I built an internal agent orchestration platform for my company. Here's what I learned.
There are two interesting things going on in enterprise AI right now:
Whilst the industry is obsessed with agents and agentic-everything, so much of internal enterprise AI adoption is still just LLM chatbots. Engineers are so far ahead of the curve here on what’s possible with coding agents, but almost none of that productivity has trickled down to Marketing, HR or Finance.
Almost all AI usage today is single-player. Productivity gains are almost always made in “private spaces”, the Gemini web app or the Claude Code CLI, but I can’t see what you’re talking to Gemini about. I see the output and the artifacts, but I don’t know how you got there. There is still no consensus on what “mission-control” for agents looks like today inside a company. The closest we have is Claude Cowork.
As a weekend project, I decided to build a prototype of how I’d think about solving these problems. I call it Quarterdeck.
What is Quarterdeck?
One platform for teams in a company to define their processes as Skills.
A way to wire up Connected Apps and integrations (Slack, Posthog, Github etc).

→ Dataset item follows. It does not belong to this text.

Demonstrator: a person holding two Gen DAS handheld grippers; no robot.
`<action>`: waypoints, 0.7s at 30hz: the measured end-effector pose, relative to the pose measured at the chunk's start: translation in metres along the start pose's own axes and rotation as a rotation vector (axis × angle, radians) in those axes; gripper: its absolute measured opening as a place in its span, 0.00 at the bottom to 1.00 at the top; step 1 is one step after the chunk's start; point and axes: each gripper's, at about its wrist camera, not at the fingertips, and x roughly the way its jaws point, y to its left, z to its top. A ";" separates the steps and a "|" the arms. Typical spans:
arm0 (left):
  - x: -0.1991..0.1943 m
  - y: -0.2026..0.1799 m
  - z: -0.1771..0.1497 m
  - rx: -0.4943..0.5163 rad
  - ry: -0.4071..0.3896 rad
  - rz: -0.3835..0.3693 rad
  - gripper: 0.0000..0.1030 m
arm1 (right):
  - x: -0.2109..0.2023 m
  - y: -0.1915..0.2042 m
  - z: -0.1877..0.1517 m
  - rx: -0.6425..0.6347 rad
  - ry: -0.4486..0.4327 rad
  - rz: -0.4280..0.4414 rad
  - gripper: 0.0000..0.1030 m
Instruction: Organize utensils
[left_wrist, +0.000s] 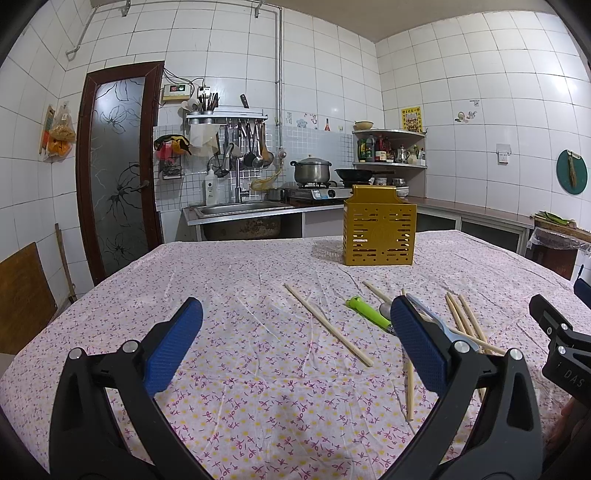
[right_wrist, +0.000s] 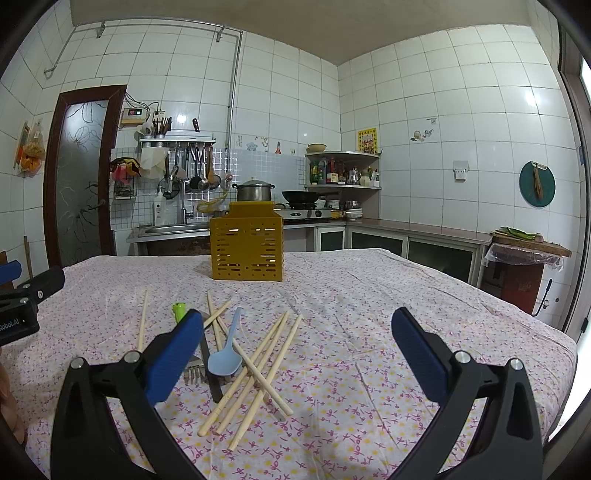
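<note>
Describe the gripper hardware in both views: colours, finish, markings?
Both the left gripper and right gripper match: matte black forked frames, silver rivets, blue textured pads. The right gripper's body carries white "DAS" lettering; the left's reads "Robot.AI", partly cut off.

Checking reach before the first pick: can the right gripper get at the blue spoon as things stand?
Probably yes. The right gripper is open and empty, and the blue spoon lies on top of the pile, just left of its line; nothing covers it.

Your left gripper's (left_wrist: 295, 339) right finger hides the green-handled utensil's (left_wrist: 367, 313) head and parts of the chopsticks (left_wrist: 467, 319). Your right gripper's (right_wrist: 297, 347) left finger covers the fork's (right_wrist: 194, 373) handle. The yellow holder's (right_wrist: 246, 245) inside stays unseen.
</note>
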 end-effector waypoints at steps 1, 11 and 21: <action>0.000 0.000 0.000 0.000 -0.001 -0.001 0.96 | 0.000 0.000 0.000 0.000 -0.001 0.000 0.97; 0.000 0.000 0.000 0.000 -0.001 -0.001 0.96 | 0.000 0.000 0.000 0.001 -0.001 0.000 0.97; 0.000 -0.001 0.000 0.001 0.002 0.000 0.96 | 0.000 0.000 0.000 0.001 -0.002 -0.001 0.97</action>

Agents that can read Skills and execute code in a safe and secure isolated sandbox.
Centralised Artifacts so agents can write and read files outside of their sandbox.
An Automations platform to orchestrate all of this (triggers, crons, scheduling).
How does it work?
First, a user defines a Skill. A skill can be any recurring routine or process. The skill has a detailed set of instructions for how a task or process should be completed, what order steps should be completed in, which tools are required and what output or artifact the skill should generate.
A simple example is a Skill could be “Weekly Product Usage Reporting”. The skill could tell the agent to go look at the usage stats in Posthog or Amplitude, reason about the most important stats and trends, compile it into a PDF and send it via Slack every Monday morning to the relevant channels.
Skills can be invoked explicitly (i.e. the user tells the agent to use it via Chat), but agents can also figure out which Skills or Tools should be used to complete a task too.
Users can setup an Automation which trigger the agent to execute a task or skill, either based on a Trigger or Schedule. “Do this every Monday at 9am” vs “when triggered via API endpoint”.
Each team has their own Workspace, where they can define their own Connected Apps and Skills.
A skill is just a Markdown file.
Users can connect the apps they use using Connected Apps.
Easily setup recurring automation’s using scheduling.
What’s cool is you can combine Skills and Connected Apps
I built it entirely on the Cloudflare stack, using their Agents and Sandbox SDKs. It’s rough, but it does work, and you can see that this is so clearly going to become an important piece of the enterprise-AI puzzle. I’ve written before about this idea that true AI productivity gains are likely driven by a tiny group in most organisations and that they need systems, and I think something like this is the right set of core primitives: Skills, Agents, Connected Apps and Artifacts.
I’m not going to go any further with this because I already have a startup, and there at on of great companies solving for this “properly” (Runtime being a great example out of the latest YC batch) but nevertheless, it was a great way to better understand the emerging tool-chain and think more deeply about the core primitives and concepts in this space which is going to be coming increasingly important.
In most teams I’ve ever seen up close, people reinvent the wheel constantly. Grunt and glue work that could be automated isn’t, and process documentation is outdated and often ignored. Building an “agentic organisation” is a way out of this. It won’t be easy to get there (old habits and all that), but there is a path.